El coche se detuvo junto a la vereda y Chucho bajó y corrió a
abrazarme. Estaba muy gordo y vestía un traje arrugado, corbata de
nudo flojo y cuello de camisa abierto. Lucía los mismos bigotazos de
años atrás.
–Vení
que justo íbamos a almorzar, yo te invito –dijo y prácticamente
me arrastró hasta el coche.
No
sé por qué no me negué, ni resistí, cuando abrió la puerta
trasera y los dos tipos que allí estaban se corrieron para hacerme
lugar. Él se sentó adelante, junto a un grandote que manejaba y
giró hacia mí, mientras me presentaba como su “hermano de la
infancia”. Dijo que yo “era medio zurdito” pero un tipo
derecho, y ordenó ir a “la parrilla del Tano”, sobre la calle
Báez, cerca del Hospital Militar. Con un movimiento de cabeza le
indicó al flaco que iba contra la otra ventanilla, que tenía ojos
muy chiquitos y nariz discepoliana, que tapara con la campera la 45
que tenía encajada en la cintura. Y le hizo una seña al otro, que
había quedado en el medio y a mi lado, pierna contra pierna, para
que disimulara la metralleta o misil o lo que fuera que estaba en el
piso.
La
situación era completamente absurda, pero Chucho la manejó con
naturalidad. Se lo veía exultante, contento y tan locuaz que daba
miedo.
Cuando
nos sentamos a la mesa, fue al baño y yo me quedé con los tres
tipos espantosos. El grandote miraba el televisor en la pared, otro
leía el menú mientras se hurgaba la nariz con el índice, y el
tercero, ojitos pequeños, me miró fijo y disparó:
–¿Y
vos qué hacés?
Me
ataranté un segundo, rogando internamente que Chucho regresase.
Periodista no le iba a decir. Escritor menos, quién sabe qué
entendería.
–Negocios
comunicacionales –dije, con voz firme:
Achicó
aún más los ojitos, midiéndome.
–Ah,
empresas y esas cosas –le explicó el de los mocos.
–Claro
–dije yo, y vi con alivio que Chucho regresaba.
Fue
un almuerzo rarísimo, en el que solamente hablamos nosotros dos.
Recuerdos escolares y de pibes: trompos, bolitas, bicis, pura genuina
nostalgia de nuestra niñez en Resistencia, las familias, el barrio.

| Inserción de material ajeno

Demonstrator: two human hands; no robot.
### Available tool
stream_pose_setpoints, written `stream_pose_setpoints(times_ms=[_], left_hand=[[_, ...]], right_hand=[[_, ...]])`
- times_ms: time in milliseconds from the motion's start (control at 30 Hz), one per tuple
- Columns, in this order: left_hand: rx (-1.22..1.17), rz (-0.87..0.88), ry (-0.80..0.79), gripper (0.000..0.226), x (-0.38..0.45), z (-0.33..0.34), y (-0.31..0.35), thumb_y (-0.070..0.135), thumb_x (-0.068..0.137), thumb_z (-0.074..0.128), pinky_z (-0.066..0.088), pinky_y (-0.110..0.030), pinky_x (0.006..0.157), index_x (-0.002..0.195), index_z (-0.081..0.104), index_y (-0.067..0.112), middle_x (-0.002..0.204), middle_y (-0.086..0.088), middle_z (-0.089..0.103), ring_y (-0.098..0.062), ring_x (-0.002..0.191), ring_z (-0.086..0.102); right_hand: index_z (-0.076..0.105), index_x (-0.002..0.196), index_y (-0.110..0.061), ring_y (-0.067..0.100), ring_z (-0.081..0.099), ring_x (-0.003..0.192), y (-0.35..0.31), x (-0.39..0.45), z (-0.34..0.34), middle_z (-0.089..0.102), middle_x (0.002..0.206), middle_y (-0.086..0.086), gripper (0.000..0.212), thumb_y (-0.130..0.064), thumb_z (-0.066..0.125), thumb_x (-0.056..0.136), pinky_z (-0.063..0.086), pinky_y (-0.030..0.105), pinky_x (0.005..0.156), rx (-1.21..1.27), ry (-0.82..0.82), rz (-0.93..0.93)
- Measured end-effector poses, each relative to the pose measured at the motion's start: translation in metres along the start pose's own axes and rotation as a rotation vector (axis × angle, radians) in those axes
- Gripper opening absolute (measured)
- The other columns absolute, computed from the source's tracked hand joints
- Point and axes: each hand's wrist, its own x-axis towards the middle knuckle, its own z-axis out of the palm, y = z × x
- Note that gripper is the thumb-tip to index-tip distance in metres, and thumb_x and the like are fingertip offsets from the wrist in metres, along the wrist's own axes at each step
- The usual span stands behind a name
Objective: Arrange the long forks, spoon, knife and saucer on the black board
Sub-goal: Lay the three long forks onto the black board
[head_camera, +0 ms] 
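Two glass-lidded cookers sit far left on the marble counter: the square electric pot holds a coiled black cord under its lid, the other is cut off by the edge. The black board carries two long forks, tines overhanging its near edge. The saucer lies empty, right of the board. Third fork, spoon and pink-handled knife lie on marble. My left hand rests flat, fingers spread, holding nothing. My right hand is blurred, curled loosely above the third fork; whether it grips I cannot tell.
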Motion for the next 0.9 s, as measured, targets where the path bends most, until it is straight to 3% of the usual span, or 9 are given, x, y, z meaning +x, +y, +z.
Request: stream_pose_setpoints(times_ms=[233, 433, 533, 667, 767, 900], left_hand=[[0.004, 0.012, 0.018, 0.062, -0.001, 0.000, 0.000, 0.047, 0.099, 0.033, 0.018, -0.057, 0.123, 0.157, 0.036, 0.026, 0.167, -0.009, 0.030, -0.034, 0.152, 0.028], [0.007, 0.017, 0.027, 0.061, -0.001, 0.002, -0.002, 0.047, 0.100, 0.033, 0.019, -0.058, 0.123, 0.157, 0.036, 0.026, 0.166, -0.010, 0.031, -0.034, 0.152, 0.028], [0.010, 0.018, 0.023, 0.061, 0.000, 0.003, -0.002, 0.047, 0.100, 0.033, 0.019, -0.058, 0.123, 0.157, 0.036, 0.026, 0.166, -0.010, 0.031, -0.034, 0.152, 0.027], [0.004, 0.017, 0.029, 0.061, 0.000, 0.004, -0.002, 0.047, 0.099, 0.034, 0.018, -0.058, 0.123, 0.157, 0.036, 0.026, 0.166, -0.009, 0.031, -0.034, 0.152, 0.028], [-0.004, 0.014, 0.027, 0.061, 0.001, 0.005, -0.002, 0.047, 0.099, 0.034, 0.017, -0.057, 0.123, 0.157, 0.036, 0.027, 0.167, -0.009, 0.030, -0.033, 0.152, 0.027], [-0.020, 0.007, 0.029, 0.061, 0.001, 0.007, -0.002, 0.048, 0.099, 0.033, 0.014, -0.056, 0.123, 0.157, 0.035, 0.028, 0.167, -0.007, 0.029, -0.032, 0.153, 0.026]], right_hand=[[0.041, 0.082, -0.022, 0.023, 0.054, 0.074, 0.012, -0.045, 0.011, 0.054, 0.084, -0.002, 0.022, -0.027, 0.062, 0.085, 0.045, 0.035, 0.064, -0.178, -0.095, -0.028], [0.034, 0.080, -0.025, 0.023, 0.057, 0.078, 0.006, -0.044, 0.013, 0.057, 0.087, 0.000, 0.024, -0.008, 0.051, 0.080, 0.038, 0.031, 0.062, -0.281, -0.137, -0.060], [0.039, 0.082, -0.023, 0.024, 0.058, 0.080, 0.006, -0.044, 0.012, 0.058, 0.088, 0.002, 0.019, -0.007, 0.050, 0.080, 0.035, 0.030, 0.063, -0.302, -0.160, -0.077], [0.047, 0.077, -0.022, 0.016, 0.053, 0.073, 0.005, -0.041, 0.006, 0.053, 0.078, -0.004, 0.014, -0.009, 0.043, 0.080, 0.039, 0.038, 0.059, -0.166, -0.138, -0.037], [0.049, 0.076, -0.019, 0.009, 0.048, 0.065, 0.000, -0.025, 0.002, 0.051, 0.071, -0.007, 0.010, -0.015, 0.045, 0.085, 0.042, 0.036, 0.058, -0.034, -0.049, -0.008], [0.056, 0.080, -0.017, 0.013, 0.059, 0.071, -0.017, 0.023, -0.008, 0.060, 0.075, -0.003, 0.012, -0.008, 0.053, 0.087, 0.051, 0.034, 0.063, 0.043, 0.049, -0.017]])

Pero todo enrarecido por esos tres matones y por lo que no se
hablaba.
–Así
que ojo con éste que es mi amigo –dijo Chucho cuando se acabaron
el vino y los flanes y cafés–. Si un día lo calzan, me lo traen
pero nadie lo toca, ¿entendido?
Los
tres asintieron desganadamente y el gigantón que había estado al
volante y tenía la cara blanca, como entalcada, se quedó mirándome
como se mira un bosque petrificado, mientras yo sentía el mismo,
viejo miedo de los días previos al exilio. Bajo la mesa hice cuernos
con las manos y me puse de pie, agradecí y dije que me iba. Chucho
insistió en llevarme adonde quisiera, pero lo miré fijo y con
dureza, y restableciendo el trato de años atrás le dije que era
suficiente, que no jodiera.
Nos
despedimos en la vereda con rituales deseos navideños y promesas que
al menos yo jamás iba a cumplir. Y nunca más lo vi.
Treintitantos
años después, otro 24, en democracia, en Aeroparque y a punto de
abordar un avión su hijo se cruza en mi camino con alegre inocencia
y yo me enternezco como un abuelito. Me entrega el Deneí y dice que
siempre quiso conocerme, que me ha leído y el gustazo de su viejo
cuando le cuente.
–Dale
saludos –digo, tendiéndole la mano–. ¿Y qué hace él ahora?
El
chico sonríe y repite lo que sin dudas ha escuchado:
–Negocios
comunicacionales.
–Ah,
empresas y esas cosas –digo, saliendo de la máquina del tiempo.
–Claro
–dice, y otro pasajero llega al mostrador–. ¡Feliz Navidad!